BEGIN Recorded information

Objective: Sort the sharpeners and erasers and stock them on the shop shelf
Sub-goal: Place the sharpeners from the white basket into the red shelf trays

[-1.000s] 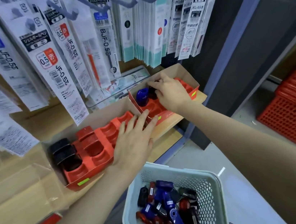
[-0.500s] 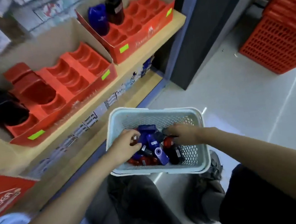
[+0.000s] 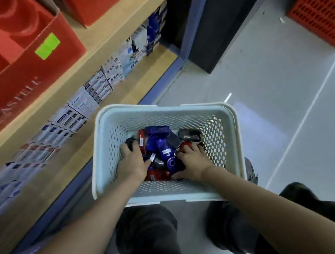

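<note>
White basket, sharpeners, right hand's grip unclear

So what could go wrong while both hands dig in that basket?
Blue, red and black sharpeners lie jumbled in the basket, so the left hand or right hand could grab a wrong colour. Neither hand steadies the rim, so the basket might tip, spilling pieces onto the floor.
</note>
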Demonstrator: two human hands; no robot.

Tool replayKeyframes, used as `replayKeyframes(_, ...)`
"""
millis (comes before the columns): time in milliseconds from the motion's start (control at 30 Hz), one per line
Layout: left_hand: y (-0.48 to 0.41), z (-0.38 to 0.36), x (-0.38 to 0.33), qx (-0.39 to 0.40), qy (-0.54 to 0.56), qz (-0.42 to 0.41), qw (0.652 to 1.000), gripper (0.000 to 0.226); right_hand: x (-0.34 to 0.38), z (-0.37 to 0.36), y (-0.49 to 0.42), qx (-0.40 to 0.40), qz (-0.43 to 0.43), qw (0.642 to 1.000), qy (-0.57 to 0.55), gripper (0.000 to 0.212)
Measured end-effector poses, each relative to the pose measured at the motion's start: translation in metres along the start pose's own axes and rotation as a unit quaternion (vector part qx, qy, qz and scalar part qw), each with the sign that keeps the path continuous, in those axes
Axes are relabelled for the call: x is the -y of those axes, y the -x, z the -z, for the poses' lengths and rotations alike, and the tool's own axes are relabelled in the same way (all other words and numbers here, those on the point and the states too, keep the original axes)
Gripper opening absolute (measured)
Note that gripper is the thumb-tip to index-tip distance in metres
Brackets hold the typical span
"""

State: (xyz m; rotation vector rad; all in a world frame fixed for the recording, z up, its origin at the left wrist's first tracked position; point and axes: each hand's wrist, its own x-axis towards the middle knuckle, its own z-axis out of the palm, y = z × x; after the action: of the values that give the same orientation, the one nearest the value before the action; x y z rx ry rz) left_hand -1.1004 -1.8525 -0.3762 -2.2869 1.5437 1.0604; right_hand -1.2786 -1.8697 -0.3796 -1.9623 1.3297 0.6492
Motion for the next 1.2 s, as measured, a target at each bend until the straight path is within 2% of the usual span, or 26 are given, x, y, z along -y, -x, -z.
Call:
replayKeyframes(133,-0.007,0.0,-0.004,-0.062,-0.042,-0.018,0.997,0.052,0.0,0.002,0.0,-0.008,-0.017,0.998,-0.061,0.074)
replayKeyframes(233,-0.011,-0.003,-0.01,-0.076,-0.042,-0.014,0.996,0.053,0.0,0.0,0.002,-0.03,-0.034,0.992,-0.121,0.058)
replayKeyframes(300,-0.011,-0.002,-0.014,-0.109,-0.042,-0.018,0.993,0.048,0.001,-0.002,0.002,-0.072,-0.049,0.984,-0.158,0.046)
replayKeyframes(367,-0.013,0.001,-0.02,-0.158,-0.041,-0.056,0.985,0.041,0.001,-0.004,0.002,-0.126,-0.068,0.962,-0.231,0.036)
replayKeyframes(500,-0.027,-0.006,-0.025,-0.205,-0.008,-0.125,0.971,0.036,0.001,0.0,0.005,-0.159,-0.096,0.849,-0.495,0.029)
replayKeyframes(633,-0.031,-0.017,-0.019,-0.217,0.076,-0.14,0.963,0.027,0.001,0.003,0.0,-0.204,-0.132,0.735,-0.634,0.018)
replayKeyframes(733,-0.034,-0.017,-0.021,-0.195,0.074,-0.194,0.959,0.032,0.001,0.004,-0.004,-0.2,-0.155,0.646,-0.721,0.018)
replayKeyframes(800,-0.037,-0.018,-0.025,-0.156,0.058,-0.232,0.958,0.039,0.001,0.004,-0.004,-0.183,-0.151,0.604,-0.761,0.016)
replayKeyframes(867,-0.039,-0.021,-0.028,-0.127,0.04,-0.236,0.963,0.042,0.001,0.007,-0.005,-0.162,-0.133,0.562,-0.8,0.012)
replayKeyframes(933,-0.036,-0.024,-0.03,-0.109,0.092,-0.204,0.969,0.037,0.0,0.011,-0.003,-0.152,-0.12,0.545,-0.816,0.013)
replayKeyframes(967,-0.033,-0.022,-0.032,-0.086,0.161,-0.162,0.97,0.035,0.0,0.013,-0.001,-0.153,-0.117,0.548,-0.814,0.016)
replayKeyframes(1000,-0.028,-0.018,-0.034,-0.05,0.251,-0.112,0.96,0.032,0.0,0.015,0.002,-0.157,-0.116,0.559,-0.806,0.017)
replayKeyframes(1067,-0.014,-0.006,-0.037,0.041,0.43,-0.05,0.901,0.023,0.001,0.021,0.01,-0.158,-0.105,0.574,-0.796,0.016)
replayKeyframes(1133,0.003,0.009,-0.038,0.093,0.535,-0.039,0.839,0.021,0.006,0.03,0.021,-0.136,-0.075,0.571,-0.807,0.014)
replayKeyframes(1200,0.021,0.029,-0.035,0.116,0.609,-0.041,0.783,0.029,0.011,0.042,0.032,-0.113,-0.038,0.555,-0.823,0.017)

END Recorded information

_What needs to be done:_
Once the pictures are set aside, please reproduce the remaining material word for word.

_Response for this exercise:_
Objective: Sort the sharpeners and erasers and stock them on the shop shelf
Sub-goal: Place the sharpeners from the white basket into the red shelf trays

[-1.000s] 
[-0.500s] 
[+0.000s] 

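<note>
White basket, sharpeners, right hand's grip unclear

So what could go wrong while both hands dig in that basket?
Blue, red and black sharpeners lie jumbled in the basket, so the left hand or right hand could grab a wrong colour. Neither hand steadies the rim, so the basket might tip, spilling pieces onto the floor.
</note>
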Demonstrator: two human hands; no robot.

Tool replayKeyframes, used as `replayKeyframes(_, ...)`
"""
millis (comes before the columns): time in milliseconds from the motion's start (control at 30 Hz), one per line
Layout: left_hand: y (-0.48 to 0.41), z (-0.38 to 0.36), x (-0.38 to 0.33), qx (-0.39 to 0.40), qy (-0.54 to 0.56), qz (-0.42 to 0.41), qw (0.652 to 1.000), gripper (0.000 to 0.226); right_hand: x (-0.34 to 0.38), z (-0.37 to 0.36), y (-0.49 to 0.42), qx (-0.40 to 0.40), qz (-0.43 to 0.43), qw (0.642 to 1.000), qy (-0.57 to 0.55), gripper (0.000 to 0.212)
Measured end-effector poses, each relative to the pose measured at the motion's start: translation in metres along the start pose's own axes and rotation as a unit quaternion (vector part qx, qy, qz and scalar part qw), each with the sign that keeps the path continuous, in those axes
Axes are relabelled for the call: x is the -y of those axes, y the -x, z the -z, for the poses' lengths and rotations alike, and the tool's own axes are relabelled in the same way (all other words and numbers here, those on the point and the states too, keep the original axes)
Gripper opening absolute (measured)
Note that gripper is the thumb-tip to index-tip distance in metres
Brackets hold the typical span
"""

State: (xyz m; rotation vector rad; all in a world frame fixed for the recording, z up, its origin at the left wrist's first tracked position; point and axes: each hand's wrist, its own x-axis towards the middle knuckle, its own z-axis out of the palm, y = z × x; after the action: of the values that give the same orientation, the one nearest the value before the action; x y z rx ry rz) left_hand -1.1004 -1.8525 -0.3762 -2.2869 1.5437 1.0604; right_hand -1.2786 -1.8697 -0.3796 -1.9623 1.3297 0.6492
Motion for the next 1.2 s, as measured, a target at each bend until the straight path is within 2% of the usual span, or 26 are given, x, y, z along -y, -x, -z.
Call:
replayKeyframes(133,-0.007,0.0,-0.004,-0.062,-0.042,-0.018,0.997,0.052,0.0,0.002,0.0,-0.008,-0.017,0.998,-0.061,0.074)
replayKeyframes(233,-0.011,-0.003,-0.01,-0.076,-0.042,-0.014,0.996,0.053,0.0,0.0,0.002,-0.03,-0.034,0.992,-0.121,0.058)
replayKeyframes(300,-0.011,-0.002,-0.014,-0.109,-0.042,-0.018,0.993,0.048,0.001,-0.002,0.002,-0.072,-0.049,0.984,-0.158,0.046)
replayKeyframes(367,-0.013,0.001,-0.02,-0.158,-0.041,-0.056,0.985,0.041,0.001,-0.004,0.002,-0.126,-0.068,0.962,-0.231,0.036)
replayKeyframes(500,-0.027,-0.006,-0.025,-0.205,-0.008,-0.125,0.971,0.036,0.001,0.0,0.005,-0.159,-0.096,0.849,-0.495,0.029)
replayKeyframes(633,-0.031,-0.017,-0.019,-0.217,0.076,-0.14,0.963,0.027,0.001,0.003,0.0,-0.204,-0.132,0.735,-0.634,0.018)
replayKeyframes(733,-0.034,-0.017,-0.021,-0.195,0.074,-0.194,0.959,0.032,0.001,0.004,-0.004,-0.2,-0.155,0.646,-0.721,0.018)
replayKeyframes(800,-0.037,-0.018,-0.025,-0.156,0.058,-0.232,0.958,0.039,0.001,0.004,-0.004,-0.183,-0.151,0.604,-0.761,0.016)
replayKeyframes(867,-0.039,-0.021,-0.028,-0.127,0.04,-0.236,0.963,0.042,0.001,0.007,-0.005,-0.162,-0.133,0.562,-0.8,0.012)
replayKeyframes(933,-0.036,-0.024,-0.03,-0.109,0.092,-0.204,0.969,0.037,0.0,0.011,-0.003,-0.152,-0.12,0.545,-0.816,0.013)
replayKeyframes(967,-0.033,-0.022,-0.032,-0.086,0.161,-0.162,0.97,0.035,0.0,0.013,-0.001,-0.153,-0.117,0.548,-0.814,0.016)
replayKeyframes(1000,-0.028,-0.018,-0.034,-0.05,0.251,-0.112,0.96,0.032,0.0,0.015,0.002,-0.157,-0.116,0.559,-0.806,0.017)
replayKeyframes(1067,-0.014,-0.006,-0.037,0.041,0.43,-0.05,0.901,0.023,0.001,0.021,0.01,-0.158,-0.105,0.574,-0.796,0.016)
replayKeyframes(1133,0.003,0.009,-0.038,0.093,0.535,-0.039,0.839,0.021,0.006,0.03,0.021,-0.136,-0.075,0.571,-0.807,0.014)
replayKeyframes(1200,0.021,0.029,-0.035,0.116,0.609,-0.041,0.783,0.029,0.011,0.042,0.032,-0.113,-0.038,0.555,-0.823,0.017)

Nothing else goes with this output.